**Activity**
Whenever a line in the records below contains "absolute", pick it out.

(Excerpts from a dataset)
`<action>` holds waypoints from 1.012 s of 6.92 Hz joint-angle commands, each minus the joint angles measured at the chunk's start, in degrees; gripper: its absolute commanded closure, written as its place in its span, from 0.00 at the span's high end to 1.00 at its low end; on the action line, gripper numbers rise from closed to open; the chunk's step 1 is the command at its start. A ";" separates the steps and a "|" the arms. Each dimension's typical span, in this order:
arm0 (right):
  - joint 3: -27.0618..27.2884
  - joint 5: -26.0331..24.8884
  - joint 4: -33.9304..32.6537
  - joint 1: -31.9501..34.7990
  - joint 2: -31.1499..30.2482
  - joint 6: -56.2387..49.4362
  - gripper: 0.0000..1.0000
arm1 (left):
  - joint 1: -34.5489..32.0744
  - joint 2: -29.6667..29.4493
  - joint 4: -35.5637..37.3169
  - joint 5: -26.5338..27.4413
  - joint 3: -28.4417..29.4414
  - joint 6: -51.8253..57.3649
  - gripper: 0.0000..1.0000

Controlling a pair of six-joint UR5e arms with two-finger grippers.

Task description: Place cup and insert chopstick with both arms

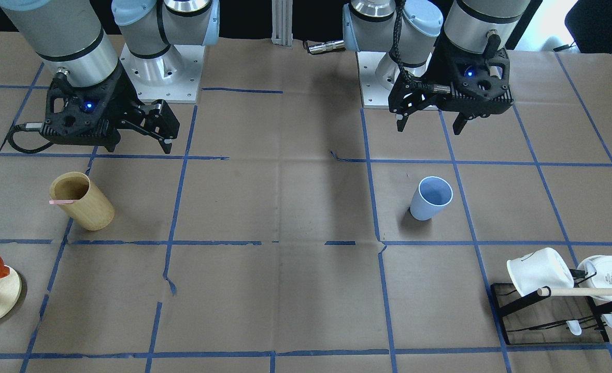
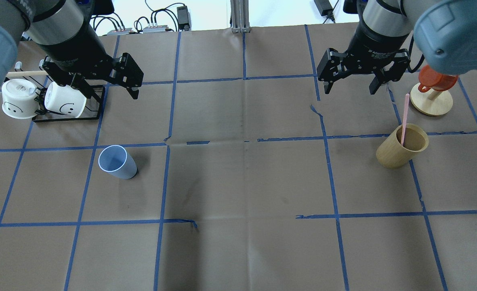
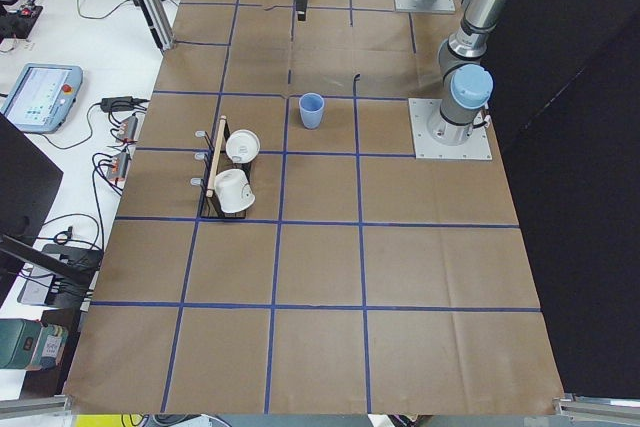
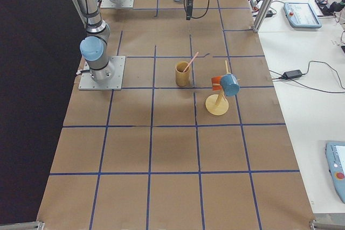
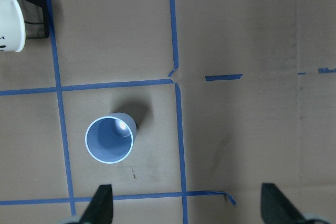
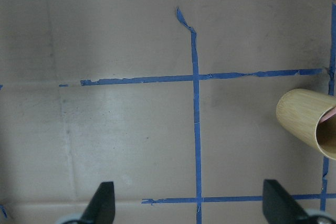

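Observation:
The light blue cup [image 2: 117, 162] stands upright on the paper-covered table, also in the front view [image 1: 430, 199] and the left wrist view [image 5: 110, 140]. My left gripper [image 2: 109, 91] hangs open and empty above and behind it; it also shows in the front view [image 1: 429, 127] and the wrist view [image 5: 189, 208]. One pale pink chopstick [image 2: 404, 117] leans in a tan wooden cylinder [image 2: 400, 151], with its tip over the rim in the front view [image 1: 62, 201]. My right gripper [image 2: 350, 89] is open and empty, up and to the left of the cylinder [image 6: 310, 129].
A black mug rack [image 2: 66, 115] with two white mugs and a beige rod [image 1: 585, 291] stands behind the cup on my left. A round wooden stand [image 2: 432, 103] with an orange cup is at my far right. Blue tape lines cross the table.

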 commanded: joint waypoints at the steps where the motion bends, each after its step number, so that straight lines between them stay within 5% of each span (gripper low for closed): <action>1: 0.59 -0.08 0.04 -0.09 0.26 -0.77 1.00 | 1.19 -0.01 0.07 -0.06 -0.02 0.27 1.00; 3: 0.59 -0.61 -0.05 -0.35 0.44 -3.21 1.00 | 1.38 0.34 -0.02 -0.15 0.41 0.27 1.00; 7: 0.59 -1.14 -0.93 -7.00 0.17 -39.71 1.00 | 1.55 0.61 0.07 -0.15 -0.02 0.27 1.00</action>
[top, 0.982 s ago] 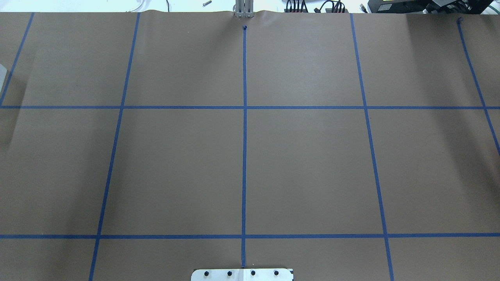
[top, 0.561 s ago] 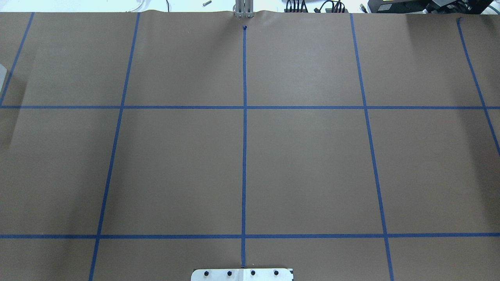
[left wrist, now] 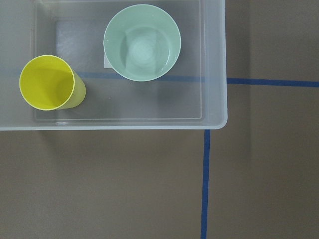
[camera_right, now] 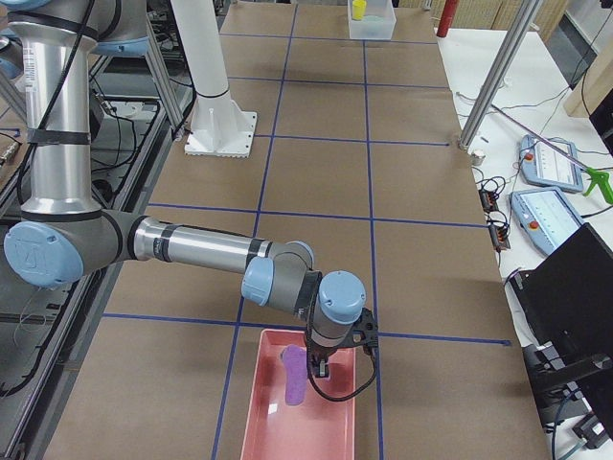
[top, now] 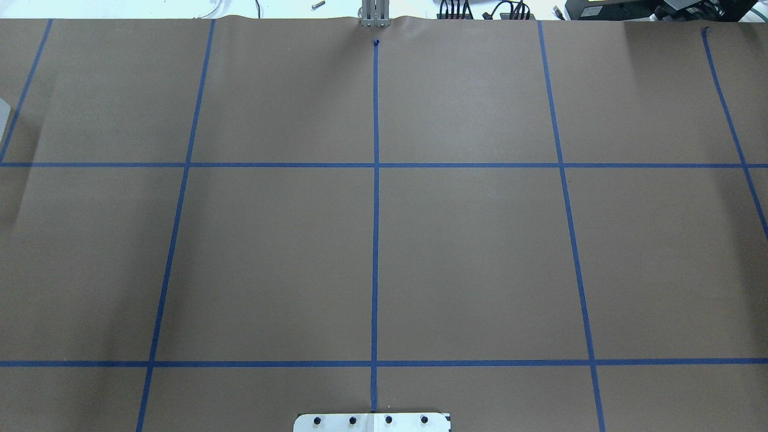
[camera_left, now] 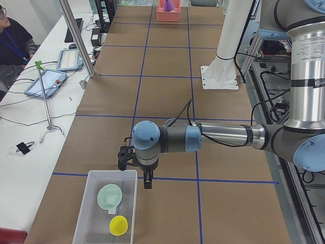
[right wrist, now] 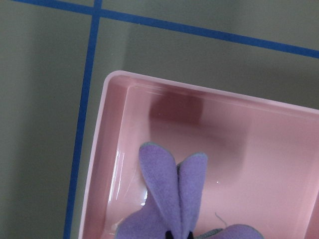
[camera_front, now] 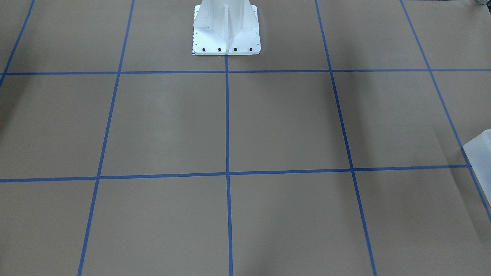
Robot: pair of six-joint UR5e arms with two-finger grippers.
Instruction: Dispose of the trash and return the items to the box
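Note:
The small yellow cup (left wrist: 47, 82) stands inside the whitish translucent box (left wrist: 214, 99), beside a pale green bowl (left wrist: 142, 42). In the exterior left view the cup (camera_left: 119, 224) and the box (camera_left: 81, 223) lie at the near table end, with my left gripper (camera_left: 136, 170) above the box's far rim. I cannot tell if it is open or shut. My right gripper (camera_right: 324, 364) hangs over a pink tray (camera_right: 259, 422) that holds a purple plush toy (camera_right: 293, 374). I cannot tell its state either. No fingers show in the wrist views.
The white robot base (camera_front: 226, 38) stands at the table's robot side. A box corner (camera_front: 479, 149) shows at the front view's right edge. Metal posts (camera_left: 76, 35), tablets (camera_left: 45, 81) and a seated person (camera_left: 10, 40) are along the operators' side.

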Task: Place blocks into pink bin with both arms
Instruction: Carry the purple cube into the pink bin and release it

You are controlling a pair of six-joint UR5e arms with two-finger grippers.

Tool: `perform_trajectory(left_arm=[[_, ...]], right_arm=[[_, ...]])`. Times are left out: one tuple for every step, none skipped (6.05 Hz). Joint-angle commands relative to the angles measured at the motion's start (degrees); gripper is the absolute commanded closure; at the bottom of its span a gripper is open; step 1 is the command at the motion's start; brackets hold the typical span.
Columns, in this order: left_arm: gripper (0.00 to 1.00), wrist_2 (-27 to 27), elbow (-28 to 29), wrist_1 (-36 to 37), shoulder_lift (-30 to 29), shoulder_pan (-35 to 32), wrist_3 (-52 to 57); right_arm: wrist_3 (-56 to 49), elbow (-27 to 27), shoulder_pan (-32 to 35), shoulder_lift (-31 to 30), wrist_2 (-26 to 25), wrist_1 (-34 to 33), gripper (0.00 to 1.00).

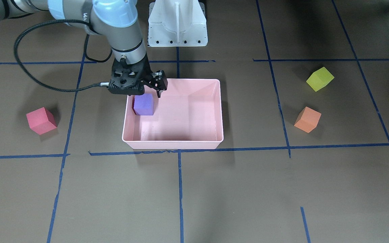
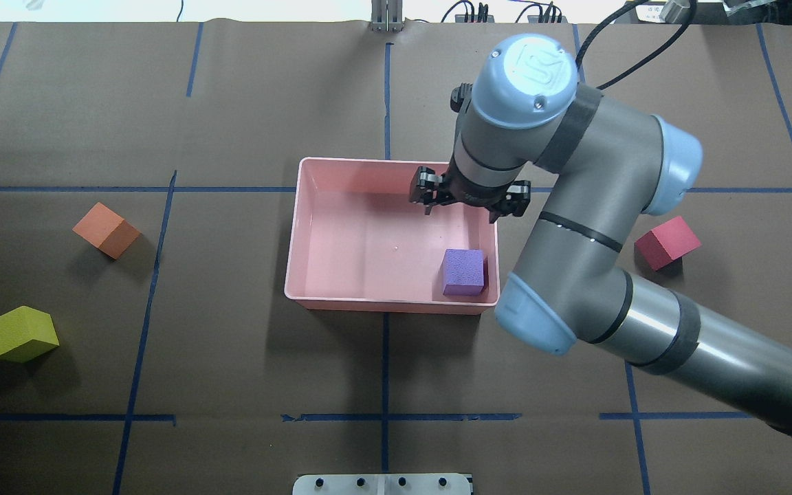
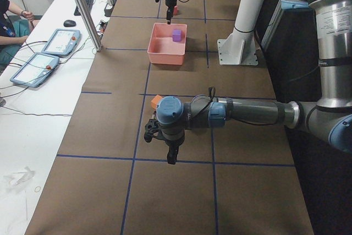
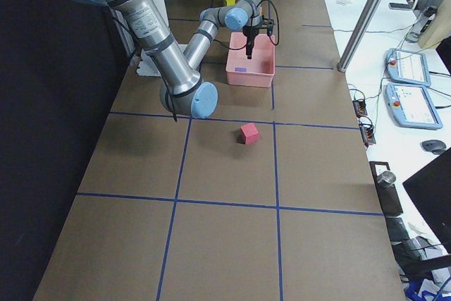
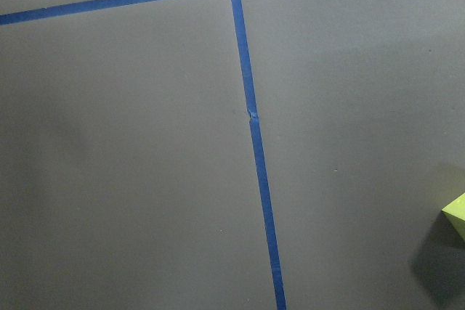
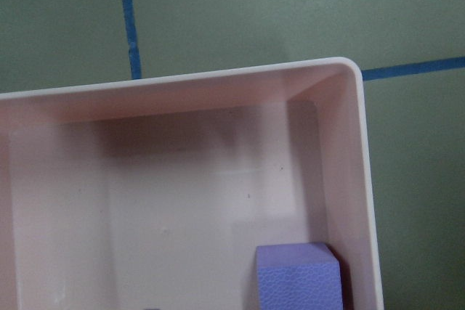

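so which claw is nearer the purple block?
Right. The right claw hangs over the pink bin, just past the purple block lying in it. The left claw is far off on the robot's left, beyond the orange block.

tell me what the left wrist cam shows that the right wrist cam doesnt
Only the left wrist view: a corner of the yellow-green block at the right edge, with its shadow, and a crossing of two tape lines.

Only the right wrist view: one corner of the pink bin, with the purple block lying inside, near its side wall.

Both: the brown table marked with blue tape.
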Motion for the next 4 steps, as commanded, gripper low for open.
perform_trajectory(left_arm=[[0.0, 0.28, -0.74, -0.18, -1.04, 0.72, 0.09], [0.0, 0.54, 0.56, -3.75, -7.57, 1.08, -0.35], [0.0, -0.06, 0.75, -5.87, -9.9, 1.43, -0.61], [0.0, -0.07, 0.4, -7.03, -11.58, 3.17, -4.53]], right_arm=[[-11.64, -0.01, 5.39, -2.86, 3.18, 0.34, 0.0], [-18.21, 0.25, 9.87, -5.31, 7.64, 0.34, 0.0], [-26.2, 1.48, 13.31, -9.25, 8.99, 0.34, 0.0], [-34.98, 1.75, 17.43, -13.46, 11.44, 0.43, 0.0]])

**Task answer**
`<action>` holds waypoints from 1.012 s of 6.92 Hz joint-angle commands, each minus the joint angles measured at the chunk's start, in degrees; gripper: its absolute commanded closure, written as its place in its span, from 0.00 at the span's high end to 1.00 at its low end; on the action line, gripper numbers rise from closed to open; the chunk's step 1 is the command at its start. A ";" separates the steps and a "|" the arms. Each dimension's typical span, in this order:
Tool: `perform_trajectory(left_arm=[[_, ...]], right_arm=[[_, ...]])`. Times are left out: one tuple for every step, none skipped (6.05 Hz). Joint-angle commands relative to the angles measured at the motion's start (degrees); gripper is the absolute commanded closure; at the bottom of its span a gripper is open; step 1 is the command at the motion's start; brackets hold the typical span.

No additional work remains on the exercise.